04.04.2017 07:27 SRF 3

Also von 10,50€ in der Stunde kann man in vielen Branchen nur träumen. Ich habe 2 (Zwei) abgeschlossene Berufsausbildungen die 2. als Steuerfachangestellte , und verdiene Brutto in der Stunde 8,66€ das reicht zum Leben und für eine angemessene Rente niemals aus. Das heißt ich bekomme später mal Grundsicherung so wie andere Leute die im Leben nur wenig oder gar nicht gearbeitet haben. Und das soll gerecht sein? Da reichen solche Sprüche wie Arbeit muss sich wieder lohnen oder die Rente ist sicher schon lange nicht mehr aus. Von solchen Phrasen kann man leider nicht leben. Aber es hört sich gut an.

04.04.2017 07:13 Möwe 2

Menger: "Er habe nichts gegen einen Mindestlohn von 14 Euro, dafür müssten aber die Firmen dieses Geld erwirtschaften können. " Das ist der Punkt. Es gibt sicher Unternehmer, die den Gewinn mit Mindestlohn maximieren. Aber im Osten sind auch viele Firmen, die sind bei der Einführung des Mindestlohn fast krepiert und knappern immer noch daran. Viele Geringverdiener haben bei Einführung des Mindestlohnes 20% mehr in der Lohntüte. Es reicht trotzdem nicht viel weiter. Weil die vielen kleinen Dienstleistungen des Alltags eben auch gestiegen sind, da der Mindestlohn auf die Produkte umgelegt wurden.
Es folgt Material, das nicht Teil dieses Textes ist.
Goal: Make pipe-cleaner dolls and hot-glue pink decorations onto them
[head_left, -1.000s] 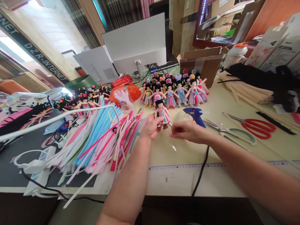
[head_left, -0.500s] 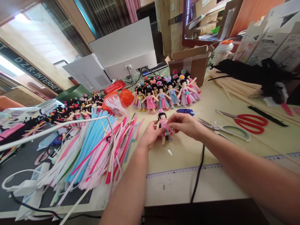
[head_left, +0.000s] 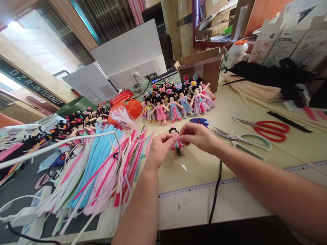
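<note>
A small pipe-cleaner doll (head_left: 177,151) with black hair and a pink, layered skirt stands on the table in front of me. My left hand (head_left: 158,149) pinches it at the chest from the left, thumb and fingers closed. From the right, my right hand (head_left: 198,136) is closed in a pinch at the doll's other side, level with its shoulder. The fingertips nearly meet and cover the doll's arms and upper body. Just behind my right hand lies a blue glue gun (head_left: 199,121), partly hidden.
Grey-handled scissors (head_left: 251,139) and red-handled scissors (head_left: 273,131) lie to the right. Behind stand rows of finished dolls (head_left: 173,107) before a cardboard box (head_left: 201,69). Bundled pipe cleaners (head_left: 94,170) cover the left. A black cable (head_left: 216,190) crosses the ruler strip (head_left: 194,188).
My left hand has moved up from the doll's side to its chest, closer to my right fingertips. The doll's head sits slightly lower in view, and the camera view has shifted a little.
</note>
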Tool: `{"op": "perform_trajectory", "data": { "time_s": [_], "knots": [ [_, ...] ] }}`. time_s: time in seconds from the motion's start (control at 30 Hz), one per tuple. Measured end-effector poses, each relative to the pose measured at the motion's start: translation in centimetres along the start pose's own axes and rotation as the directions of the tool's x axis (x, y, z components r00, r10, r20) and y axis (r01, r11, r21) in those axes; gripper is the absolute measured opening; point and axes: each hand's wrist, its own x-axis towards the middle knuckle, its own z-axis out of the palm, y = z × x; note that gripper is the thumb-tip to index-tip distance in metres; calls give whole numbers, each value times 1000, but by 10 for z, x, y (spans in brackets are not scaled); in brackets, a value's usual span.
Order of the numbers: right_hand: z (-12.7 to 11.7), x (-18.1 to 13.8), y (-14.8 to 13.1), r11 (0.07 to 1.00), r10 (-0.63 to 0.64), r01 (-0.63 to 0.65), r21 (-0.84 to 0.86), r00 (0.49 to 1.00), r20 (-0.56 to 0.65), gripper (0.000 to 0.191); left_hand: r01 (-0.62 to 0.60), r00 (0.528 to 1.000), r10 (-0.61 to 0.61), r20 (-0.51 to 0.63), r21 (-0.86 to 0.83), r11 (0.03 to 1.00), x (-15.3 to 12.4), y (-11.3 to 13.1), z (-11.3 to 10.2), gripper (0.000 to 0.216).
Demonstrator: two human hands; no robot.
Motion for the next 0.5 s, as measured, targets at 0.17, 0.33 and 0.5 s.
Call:
{"op": "perform_trajectory", "data": {
  "time_s": [0.17, 0.33, 0.5],
  "knots": [
    [-2, -1, -2, 999, 46, -46, 3, 999, 9, 27, -6, 1000, 4, -19, -68, 998, -1, 3, 1, 22],
    [-3, -1, 1, 999, 4, -2, -46, 1000, 27, 22, -24, 1000, 24, -1, 19, 1000, -2, 5, 0, 18],
    [-3, -1, 2, 996, -4, 9, -93, 999, 50, 19, -34, 999, 31, 40, 96, 995, -5, 6, 0, 18]
  ]
}}
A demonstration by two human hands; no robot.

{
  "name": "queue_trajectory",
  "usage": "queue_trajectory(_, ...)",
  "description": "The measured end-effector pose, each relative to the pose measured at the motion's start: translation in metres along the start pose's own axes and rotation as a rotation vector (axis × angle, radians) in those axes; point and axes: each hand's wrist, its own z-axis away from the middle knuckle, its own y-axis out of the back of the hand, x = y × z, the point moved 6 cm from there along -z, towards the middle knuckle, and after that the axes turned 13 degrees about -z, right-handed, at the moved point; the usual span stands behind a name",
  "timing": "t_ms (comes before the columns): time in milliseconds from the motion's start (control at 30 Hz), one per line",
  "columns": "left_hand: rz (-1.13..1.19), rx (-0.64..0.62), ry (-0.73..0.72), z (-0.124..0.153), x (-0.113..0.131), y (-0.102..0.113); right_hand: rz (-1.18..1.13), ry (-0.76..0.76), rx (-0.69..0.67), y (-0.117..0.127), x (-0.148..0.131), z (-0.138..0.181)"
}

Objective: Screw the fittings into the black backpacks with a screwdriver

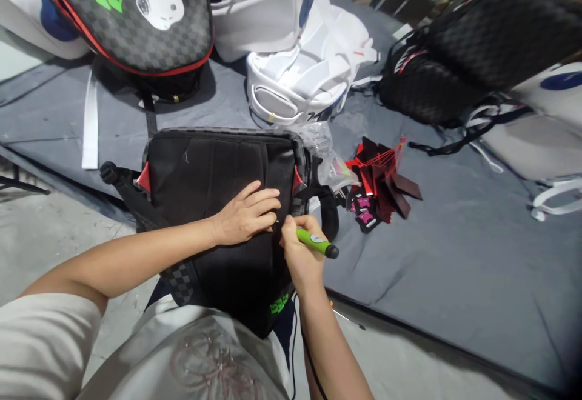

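A black backpack [204, 170] with grey checkered edges and red side pieces lies in front of me, partly on the grey-covered table, its near end against my body. My left hand [249, 213] rests on its black panel with the fingers stretched out, pressing nothing else. In my right hand [304, 248] is a green pen-shaped tool [313, 241] with a black end, gripped like a pen just right of my left fingertips. Its tip is hidden behind my fingers, so whether it touches the fabric I cannot tell. A dark cord [295, 339] runs beside my right forearm.
Red tags with strings [384, 176] and small black-and-pink tags [365, 209] lie right of the backpack, beside a clear plastic bag [334, 163]. A checkered bag with a cartoon dog [131, 18], white bags [295, 85] and dark checkered bags [495, 42] stand farther back on the table [454, 254].
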Motion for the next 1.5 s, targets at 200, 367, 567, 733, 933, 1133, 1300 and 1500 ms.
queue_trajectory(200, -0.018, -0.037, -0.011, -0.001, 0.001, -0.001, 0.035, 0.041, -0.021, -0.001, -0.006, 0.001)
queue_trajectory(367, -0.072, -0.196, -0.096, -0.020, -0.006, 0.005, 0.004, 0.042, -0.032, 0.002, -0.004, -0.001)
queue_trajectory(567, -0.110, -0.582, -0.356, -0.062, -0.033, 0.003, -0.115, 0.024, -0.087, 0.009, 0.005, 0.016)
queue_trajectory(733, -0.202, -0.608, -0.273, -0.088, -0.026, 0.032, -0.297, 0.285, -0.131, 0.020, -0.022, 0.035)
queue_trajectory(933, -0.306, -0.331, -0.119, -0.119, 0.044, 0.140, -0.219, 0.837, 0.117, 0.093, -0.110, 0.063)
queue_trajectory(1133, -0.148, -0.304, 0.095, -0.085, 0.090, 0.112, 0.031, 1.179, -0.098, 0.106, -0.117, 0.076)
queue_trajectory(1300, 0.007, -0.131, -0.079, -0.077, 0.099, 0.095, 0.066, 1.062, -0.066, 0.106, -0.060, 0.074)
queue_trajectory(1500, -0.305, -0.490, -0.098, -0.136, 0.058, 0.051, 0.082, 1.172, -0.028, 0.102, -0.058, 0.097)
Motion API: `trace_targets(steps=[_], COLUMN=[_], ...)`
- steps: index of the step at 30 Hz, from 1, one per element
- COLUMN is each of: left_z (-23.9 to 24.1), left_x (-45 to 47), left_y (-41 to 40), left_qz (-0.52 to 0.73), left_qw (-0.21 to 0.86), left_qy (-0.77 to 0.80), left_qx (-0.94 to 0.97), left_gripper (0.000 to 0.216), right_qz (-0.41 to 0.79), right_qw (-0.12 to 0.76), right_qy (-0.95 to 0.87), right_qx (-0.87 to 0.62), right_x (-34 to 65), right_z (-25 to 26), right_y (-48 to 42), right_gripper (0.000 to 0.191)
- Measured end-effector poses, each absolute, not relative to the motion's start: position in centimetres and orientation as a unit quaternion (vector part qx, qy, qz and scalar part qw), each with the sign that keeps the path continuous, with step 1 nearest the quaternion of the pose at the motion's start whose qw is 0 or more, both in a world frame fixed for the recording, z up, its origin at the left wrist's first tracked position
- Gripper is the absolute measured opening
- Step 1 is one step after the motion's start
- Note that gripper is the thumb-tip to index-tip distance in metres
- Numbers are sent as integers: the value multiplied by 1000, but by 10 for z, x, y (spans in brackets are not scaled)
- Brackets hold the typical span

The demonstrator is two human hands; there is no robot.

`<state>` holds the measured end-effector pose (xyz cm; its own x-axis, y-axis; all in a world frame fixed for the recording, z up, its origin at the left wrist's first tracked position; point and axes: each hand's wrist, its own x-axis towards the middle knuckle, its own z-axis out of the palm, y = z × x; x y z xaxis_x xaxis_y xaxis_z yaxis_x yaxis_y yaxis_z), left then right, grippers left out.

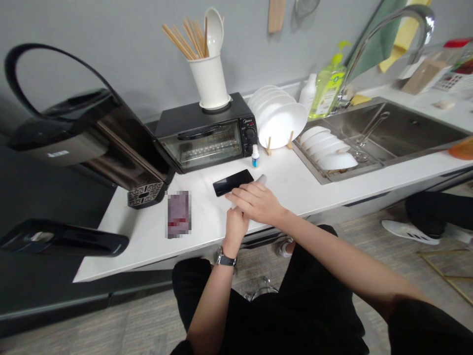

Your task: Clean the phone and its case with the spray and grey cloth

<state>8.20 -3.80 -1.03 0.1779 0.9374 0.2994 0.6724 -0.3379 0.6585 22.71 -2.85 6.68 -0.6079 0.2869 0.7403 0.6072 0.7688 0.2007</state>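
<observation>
My right hand (pixel 255 202) lies across the top of my left hand (pixel 235 228), its fingertips reaching toward a black smartphone (pixel 232 182) lying flat on the white counter (pixel 125 251). The fingers appear to be at or just short of the phone's lower edge. A small white object (pixel 262 179) sits just beyond my right hand, partly hidden by it. My left hand wears a wristwatch (pixel 225 258), and its fingers are mostly hidden beneath my right hand. Left of both hands lies a pixelated, unreadable object (pixel 178 214).
A small eye-drop bottle (pixel 255 157) stands by a black toaster oven (pixel 205 133) carrying a white utensil holder (pixel 210 81). White plates fill a rack (pixel 277 123) and a steel sink (pixel 391 130). A black appliance (pixel 88 133) looms left. A person's leg and sneaker (pixel 410 231) show at right.
</observation>
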Motion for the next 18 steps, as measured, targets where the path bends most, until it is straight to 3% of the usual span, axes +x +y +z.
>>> trace_targets(steps=[3, 7, 10, 13, 18], left_z=[-14, -14, -14, -15, -18], left_x=[78, 78, 81, 81, 78], left_y=[-39, -38, -38, -39, -36], left_qz=[328, 331, 340, 347, 355], left_qw=[183, 178, 181, 194, 206], left_qy=[546, 554, 558, 560, 560], left_qx=[749, 743, 735, 727, 720], left_gripper=[21, 27, 30, 28, 20], right_qz=[-170, -73, 1, -4, -28], right_qw=[362, 317, 217, 98, 75], right_qy=[-862, -863, -839, -825, -846], right_qx=[-313, -386, -500, -556, -527], right_x=[233, 245, 251, 245, 213], right_z=[68, 94, 123, 147, 156], right_y=[-27, -21, -19, -22, -29], right_gripper=[29, 43, 58, 68, 47])
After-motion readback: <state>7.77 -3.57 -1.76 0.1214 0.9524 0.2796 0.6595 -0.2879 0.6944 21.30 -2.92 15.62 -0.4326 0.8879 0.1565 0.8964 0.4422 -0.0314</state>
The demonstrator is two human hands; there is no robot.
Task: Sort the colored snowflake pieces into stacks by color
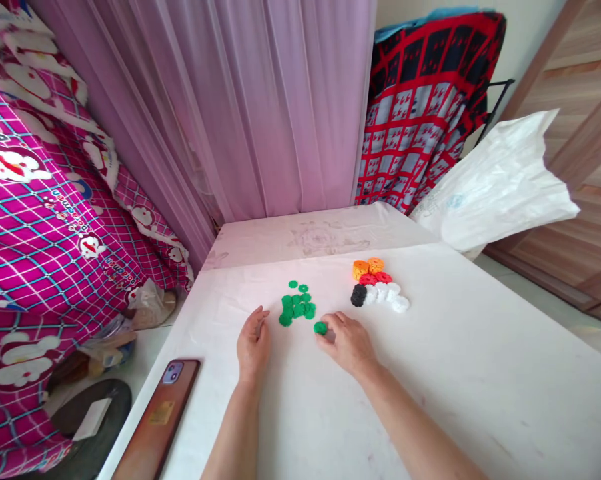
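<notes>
Largest is the purple curtain [280, 100] at the far side, hanging down to the far edge of the white-covered tabletop [430, 373]. For the handling in hand, this broad cloth seems best used by keeping the green pieces [297, 308] on the bare stretch between the two hands, apart from the other colours to the right. The pieces look thin and light, so a gentle pinch at the rim, without dragging the cloth, should serve best.

The phone [165, 420] lies back up along the near left edge, well apart from the work.

The right hand [350, 343] has its grip closed lightly, thumb and fingers together on the edges of a green disc [320, 327]; whether that is one piece or a small stack, I cannot tell. The left hand [254, 340] rests just left of the green pieces, its grip loosely parted, with nothing visible in it.

The green pieces overlap in a flat cluster. To the right, beyond the right hand, sit an overlapping row of white pieces [382, 291], orange stacks [361, 268], red pieces [367, 279] and a black stack [359, 295]. Smallest are two loose green rounds [293, 284], on the far side of the cluster.
</notes>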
Das ist das Karussell, dass man mit Mindestlöhnen in Gang setzt. Man macht den Leuten was vor.

03.04.2017 00:25 Birgit Hans 1

Es ist arrogant, das Problem auf angeblich zu geringe Bildung zu reduzieren. In DDR Zeiten machte die Stasi Hochschulprofessoren zu Friedhosgärtnern und alle wissen, das war Unrecht. Heute wird man (trotz Hochschulabschluss) aus dem öffentlichen Leben weggespart , die Arge zwingt einen, sich im Billiglohnsektor als Putzfrau oder Küchenhilfe zu verdingen. Dem muss man sich als allein Erziehende dann beugen, sonst verliert man auch noch die Wohnung, schließlich hat man ( Frau) ja Verantwortung für ein Kind. Das ist auch eine Form von Unrecht und sehr erniedrigend. Die SPD hat das verbrochen und keiner nennt es beim Namen! Schröder, der Verräter (haben wir schon in der roten Schule gelernt, dass die SPD im Ernstfall die kleinen Leute verrät und mit der Macht mauschelt), hat Deutschland dem Billiglohnsektor geöffnet. Was den "kranken Mann Europas"vor dem Kollabieren retten sollte, sichert den Mächtigen höchste Profite und Millionen das Elend. An der Bildung liegt es jedenfalls nicht.